If a line of the data below holds the word "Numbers", list it.

------------------------------

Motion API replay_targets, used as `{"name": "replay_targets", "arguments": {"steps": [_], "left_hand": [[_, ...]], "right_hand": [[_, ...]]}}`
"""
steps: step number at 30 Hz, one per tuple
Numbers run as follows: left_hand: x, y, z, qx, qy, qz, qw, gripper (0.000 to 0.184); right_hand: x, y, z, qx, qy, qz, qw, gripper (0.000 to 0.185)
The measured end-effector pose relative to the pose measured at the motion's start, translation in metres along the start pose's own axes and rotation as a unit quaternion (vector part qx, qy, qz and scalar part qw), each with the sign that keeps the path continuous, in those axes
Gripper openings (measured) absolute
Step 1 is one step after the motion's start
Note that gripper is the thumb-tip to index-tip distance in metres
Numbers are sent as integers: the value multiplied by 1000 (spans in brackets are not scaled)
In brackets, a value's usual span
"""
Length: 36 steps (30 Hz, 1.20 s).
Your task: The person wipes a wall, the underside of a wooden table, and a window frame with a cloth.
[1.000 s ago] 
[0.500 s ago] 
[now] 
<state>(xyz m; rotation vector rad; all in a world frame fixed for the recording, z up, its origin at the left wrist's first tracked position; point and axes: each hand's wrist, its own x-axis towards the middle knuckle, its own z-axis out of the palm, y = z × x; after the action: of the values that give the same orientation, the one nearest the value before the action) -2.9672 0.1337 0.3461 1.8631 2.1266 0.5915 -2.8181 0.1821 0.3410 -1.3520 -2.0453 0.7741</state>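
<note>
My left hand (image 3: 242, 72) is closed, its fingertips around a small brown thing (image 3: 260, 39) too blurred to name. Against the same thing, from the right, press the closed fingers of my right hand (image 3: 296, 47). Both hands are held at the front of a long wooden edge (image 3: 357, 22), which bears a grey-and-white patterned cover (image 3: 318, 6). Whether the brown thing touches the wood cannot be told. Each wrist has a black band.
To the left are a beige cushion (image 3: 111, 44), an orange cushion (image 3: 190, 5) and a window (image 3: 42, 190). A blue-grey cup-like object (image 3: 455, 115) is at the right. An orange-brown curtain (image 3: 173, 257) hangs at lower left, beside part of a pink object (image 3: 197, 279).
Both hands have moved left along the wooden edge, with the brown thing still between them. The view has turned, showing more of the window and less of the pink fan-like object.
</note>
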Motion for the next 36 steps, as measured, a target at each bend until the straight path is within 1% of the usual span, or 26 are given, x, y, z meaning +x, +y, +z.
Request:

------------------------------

Solved problem
Numbers run as follows: left_hand: x, y, z, qx, qy, qz, qw, gripper (0.000 to 0.184); right_hand: x, y, z, qx, qy, qz, qw, gripper (0.000 to 0.185)
Numbers are sent as integers: the value multiplied by 1000 (spans in brackets are not scaled)

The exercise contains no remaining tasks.